__Exercise__:
After locating "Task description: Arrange" in the listing below, copy that line and each one after it exactly, ending with the line that has "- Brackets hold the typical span".
# # # # # # #
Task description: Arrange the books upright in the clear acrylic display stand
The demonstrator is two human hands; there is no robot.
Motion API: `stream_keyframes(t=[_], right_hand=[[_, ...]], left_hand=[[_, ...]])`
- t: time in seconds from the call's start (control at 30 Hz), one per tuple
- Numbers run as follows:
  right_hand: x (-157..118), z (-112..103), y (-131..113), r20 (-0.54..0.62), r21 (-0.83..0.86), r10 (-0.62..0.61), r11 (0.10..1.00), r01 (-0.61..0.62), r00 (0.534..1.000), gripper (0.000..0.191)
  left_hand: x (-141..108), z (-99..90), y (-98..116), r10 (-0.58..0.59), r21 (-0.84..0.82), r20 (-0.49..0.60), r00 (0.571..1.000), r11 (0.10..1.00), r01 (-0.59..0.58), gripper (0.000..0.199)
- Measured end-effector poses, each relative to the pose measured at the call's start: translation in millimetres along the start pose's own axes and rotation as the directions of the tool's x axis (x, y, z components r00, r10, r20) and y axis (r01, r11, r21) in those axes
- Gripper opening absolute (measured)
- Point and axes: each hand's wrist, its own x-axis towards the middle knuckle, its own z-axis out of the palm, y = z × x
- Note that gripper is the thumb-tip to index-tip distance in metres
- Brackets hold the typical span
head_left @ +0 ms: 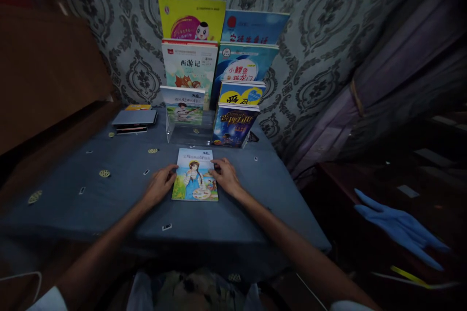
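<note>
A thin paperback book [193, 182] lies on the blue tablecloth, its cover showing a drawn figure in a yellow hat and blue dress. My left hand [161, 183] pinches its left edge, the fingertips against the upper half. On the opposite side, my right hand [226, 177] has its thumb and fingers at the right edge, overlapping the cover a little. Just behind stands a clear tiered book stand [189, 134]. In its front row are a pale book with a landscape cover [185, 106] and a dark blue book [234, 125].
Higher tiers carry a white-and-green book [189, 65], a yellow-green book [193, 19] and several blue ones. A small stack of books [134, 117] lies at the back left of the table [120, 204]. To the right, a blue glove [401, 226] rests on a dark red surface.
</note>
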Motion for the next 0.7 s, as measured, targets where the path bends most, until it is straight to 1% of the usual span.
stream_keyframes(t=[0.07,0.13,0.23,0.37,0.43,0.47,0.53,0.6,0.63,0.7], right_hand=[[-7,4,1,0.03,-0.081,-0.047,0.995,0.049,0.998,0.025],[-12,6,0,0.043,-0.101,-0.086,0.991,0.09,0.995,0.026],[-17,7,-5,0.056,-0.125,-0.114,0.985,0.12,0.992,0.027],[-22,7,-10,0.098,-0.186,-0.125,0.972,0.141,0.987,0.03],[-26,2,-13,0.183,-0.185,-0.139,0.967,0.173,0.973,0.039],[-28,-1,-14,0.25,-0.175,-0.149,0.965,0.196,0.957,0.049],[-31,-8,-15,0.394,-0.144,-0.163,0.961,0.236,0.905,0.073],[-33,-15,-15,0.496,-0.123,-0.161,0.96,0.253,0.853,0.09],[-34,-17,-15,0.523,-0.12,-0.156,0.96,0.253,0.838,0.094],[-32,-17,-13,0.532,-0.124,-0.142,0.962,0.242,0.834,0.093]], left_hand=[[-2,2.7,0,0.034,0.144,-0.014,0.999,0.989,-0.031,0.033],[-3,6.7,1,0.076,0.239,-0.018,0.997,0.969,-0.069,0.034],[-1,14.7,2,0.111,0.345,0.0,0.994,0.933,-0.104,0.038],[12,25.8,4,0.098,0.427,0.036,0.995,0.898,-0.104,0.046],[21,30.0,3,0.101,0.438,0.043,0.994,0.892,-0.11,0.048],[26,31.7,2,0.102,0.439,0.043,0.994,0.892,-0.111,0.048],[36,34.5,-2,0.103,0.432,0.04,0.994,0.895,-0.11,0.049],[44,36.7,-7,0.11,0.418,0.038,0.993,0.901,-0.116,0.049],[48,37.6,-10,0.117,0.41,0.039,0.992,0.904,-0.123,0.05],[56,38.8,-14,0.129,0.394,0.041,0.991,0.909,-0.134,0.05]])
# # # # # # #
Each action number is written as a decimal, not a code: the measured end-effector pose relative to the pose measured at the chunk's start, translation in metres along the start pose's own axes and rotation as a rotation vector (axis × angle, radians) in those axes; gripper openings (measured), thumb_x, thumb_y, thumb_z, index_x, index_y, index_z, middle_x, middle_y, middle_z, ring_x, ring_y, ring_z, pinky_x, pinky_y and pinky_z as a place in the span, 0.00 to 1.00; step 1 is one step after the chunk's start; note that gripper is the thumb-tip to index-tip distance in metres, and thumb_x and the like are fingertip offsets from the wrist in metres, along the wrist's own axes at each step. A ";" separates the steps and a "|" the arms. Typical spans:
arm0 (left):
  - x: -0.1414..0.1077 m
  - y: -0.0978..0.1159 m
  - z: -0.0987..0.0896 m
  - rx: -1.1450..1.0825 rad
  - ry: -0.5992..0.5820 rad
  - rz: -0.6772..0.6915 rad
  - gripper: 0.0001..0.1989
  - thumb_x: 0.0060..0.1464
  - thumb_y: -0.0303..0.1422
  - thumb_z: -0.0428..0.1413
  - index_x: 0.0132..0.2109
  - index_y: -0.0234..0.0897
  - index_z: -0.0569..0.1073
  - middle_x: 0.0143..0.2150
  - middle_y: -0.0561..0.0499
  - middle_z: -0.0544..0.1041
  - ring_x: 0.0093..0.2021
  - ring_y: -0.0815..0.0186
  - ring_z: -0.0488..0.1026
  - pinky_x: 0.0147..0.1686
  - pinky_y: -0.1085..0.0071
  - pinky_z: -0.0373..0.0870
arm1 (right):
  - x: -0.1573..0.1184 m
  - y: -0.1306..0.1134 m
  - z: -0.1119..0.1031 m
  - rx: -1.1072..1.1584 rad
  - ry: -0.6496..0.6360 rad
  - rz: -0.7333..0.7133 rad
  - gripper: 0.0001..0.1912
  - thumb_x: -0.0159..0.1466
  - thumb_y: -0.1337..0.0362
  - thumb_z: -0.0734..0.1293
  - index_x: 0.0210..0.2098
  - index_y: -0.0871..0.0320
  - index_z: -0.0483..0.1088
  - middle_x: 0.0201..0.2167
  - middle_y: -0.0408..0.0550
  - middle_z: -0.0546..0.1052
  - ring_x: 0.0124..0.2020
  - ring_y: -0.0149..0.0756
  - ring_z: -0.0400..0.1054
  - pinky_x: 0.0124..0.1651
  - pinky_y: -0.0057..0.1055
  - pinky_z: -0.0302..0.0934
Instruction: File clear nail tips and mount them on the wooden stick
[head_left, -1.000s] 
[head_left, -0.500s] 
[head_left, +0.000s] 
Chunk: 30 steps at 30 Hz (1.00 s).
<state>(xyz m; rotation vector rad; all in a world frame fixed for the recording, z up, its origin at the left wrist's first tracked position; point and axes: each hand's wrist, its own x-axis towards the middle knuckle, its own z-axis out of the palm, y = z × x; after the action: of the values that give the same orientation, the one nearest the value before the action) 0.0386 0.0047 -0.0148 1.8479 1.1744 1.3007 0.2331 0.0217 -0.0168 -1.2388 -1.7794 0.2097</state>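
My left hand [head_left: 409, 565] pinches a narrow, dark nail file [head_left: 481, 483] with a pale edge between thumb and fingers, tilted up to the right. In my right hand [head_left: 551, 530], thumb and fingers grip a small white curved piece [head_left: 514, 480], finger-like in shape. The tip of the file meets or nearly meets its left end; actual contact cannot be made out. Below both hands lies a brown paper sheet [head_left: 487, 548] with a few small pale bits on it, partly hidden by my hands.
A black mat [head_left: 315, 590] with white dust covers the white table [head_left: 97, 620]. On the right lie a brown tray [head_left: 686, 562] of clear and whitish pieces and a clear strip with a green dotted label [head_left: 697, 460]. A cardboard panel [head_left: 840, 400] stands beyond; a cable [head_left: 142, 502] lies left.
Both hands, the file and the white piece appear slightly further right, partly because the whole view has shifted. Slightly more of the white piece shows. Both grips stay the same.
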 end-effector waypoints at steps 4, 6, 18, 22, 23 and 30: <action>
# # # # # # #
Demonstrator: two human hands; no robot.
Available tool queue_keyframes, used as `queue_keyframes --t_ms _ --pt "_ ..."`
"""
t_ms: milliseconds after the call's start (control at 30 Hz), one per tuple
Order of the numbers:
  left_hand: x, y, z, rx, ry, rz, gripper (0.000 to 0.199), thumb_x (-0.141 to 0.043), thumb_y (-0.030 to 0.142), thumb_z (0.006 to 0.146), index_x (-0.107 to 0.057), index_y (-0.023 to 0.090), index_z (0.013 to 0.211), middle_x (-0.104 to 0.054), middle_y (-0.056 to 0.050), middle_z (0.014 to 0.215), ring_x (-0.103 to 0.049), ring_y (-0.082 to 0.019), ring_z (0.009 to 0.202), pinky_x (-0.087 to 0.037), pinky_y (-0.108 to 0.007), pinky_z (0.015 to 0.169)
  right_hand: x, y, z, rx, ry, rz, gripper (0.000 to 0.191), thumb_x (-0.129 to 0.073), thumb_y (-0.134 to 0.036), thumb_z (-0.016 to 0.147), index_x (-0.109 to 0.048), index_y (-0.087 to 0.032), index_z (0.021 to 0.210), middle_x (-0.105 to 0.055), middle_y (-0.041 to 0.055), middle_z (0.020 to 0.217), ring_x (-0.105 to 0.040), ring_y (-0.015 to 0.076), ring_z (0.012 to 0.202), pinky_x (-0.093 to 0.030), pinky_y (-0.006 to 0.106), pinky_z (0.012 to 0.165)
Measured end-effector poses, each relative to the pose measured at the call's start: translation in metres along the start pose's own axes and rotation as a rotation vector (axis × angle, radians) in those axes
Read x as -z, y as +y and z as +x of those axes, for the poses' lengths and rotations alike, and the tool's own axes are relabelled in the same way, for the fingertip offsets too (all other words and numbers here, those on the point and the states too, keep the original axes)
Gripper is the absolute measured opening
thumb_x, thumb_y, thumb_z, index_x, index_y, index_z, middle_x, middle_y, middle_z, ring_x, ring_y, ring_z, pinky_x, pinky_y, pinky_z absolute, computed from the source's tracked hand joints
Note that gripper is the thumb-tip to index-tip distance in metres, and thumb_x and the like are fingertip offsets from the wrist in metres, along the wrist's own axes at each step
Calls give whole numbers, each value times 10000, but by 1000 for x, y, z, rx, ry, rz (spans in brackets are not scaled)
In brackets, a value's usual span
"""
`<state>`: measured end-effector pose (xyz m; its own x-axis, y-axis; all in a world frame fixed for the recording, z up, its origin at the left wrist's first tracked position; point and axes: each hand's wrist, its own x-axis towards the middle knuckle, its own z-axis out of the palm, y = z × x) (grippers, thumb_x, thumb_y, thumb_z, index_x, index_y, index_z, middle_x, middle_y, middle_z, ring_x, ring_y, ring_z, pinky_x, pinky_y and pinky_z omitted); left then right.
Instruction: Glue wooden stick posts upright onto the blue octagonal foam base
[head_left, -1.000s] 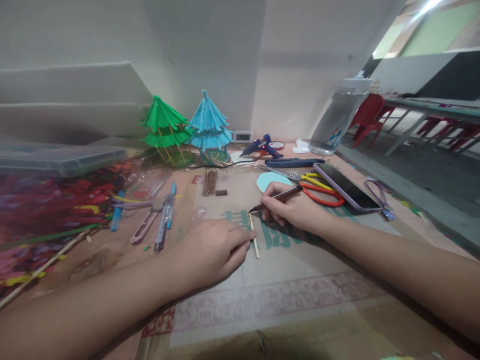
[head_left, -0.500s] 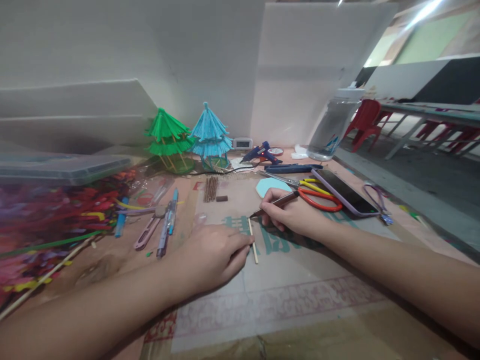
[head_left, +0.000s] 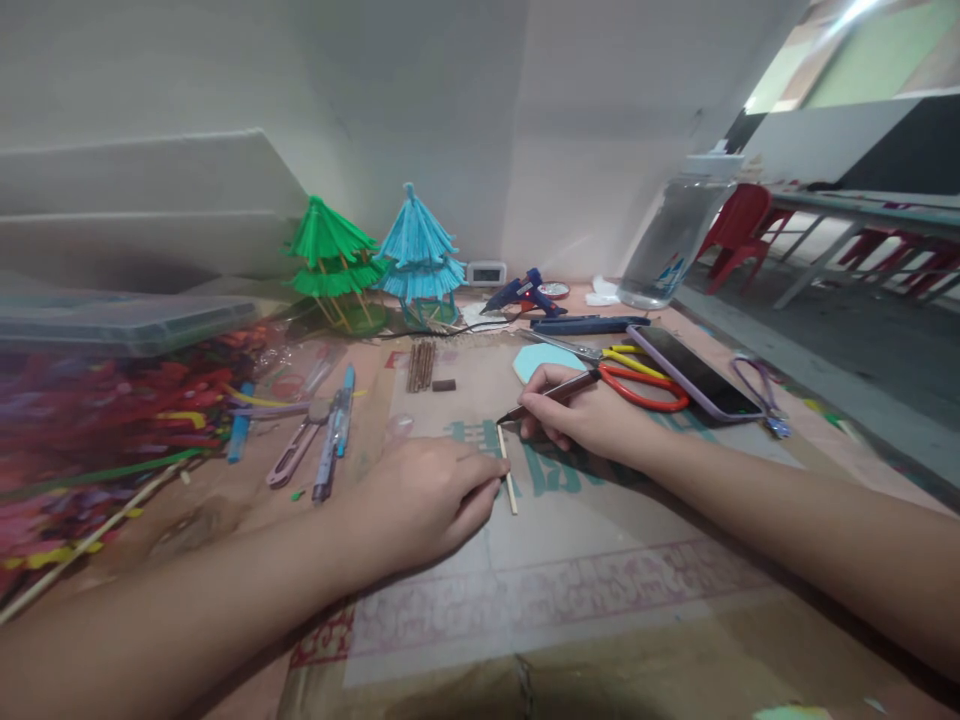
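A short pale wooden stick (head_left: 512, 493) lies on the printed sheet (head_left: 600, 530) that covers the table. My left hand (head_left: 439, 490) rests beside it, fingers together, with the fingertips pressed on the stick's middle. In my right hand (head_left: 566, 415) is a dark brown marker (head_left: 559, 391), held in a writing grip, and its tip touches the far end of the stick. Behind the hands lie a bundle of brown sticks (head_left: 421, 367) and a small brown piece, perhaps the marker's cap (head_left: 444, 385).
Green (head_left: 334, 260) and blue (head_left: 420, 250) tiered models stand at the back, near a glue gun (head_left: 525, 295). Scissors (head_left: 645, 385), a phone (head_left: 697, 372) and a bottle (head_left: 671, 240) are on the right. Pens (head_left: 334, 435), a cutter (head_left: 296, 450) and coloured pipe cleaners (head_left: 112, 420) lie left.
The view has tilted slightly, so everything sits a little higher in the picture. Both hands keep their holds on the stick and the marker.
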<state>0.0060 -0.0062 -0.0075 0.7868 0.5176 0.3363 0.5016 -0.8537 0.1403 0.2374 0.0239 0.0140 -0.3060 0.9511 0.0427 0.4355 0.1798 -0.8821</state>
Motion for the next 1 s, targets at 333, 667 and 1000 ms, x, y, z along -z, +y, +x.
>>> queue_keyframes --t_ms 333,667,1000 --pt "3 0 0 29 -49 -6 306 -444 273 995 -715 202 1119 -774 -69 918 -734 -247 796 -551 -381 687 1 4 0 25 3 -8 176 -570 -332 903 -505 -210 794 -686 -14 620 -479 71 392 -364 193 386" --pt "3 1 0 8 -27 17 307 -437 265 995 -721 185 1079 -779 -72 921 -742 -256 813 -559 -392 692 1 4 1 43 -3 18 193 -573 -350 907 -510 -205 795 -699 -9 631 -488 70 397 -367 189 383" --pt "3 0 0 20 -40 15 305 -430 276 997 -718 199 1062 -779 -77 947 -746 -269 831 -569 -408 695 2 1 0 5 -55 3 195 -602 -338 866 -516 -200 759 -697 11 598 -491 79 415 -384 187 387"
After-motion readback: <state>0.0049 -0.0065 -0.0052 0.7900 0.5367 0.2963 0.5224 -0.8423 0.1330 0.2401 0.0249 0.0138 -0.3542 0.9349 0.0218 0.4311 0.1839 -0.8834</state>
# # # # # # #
__Result below__:
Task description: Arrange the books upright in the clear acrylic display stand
The demonstrator is two human hands; there is no robot.
Motion API: `stream_keyframes(t=[_], right_hand=[[_, ...]], left_hand=[[_, ...]])`
- t: time in seconds from the call's start (control at 30 Hz), one per tuple
- Numbers run as follows:
  right_hand: x (-157..118), z (-112..103), y (-131..113), r20 (-0.54..0.62), r21 (-0.83..0.86), r10 (-0.62..0.61), r11 (0.10..1.00), r01 (-0.61..0.62), r00 (0.534..1.000), gripper (0.000..0.191)
  left_hand: x (-141..108), z (-99..90), y (-98..116), r10 (-0.58..0.59), r21 (-0.84..0.82), r20 (-0.49..0.60), r00 (0.571..1.000), r11 (0.10..1.00), r01 (-0.59..0.58), gripper (0.000..0.199)
- Measured end-effector poses, each relative to the pose measured at the call's start: translation in millimetres along the start pose's own axes and rotation as the directions of the tool's x axis (x, y, z components r00, r10, r20) and y axis (r01, r11, r21) in those axes
- Gripper opening absolute (measured)
- Point and axes: each hand's wrist, its own x-axis towards the middle knuckle, its own z-axis out of the palm, y = z × x
- Note that gripper is the thumb-tip to index-tip distance in metres
- Brackets hold the typical span

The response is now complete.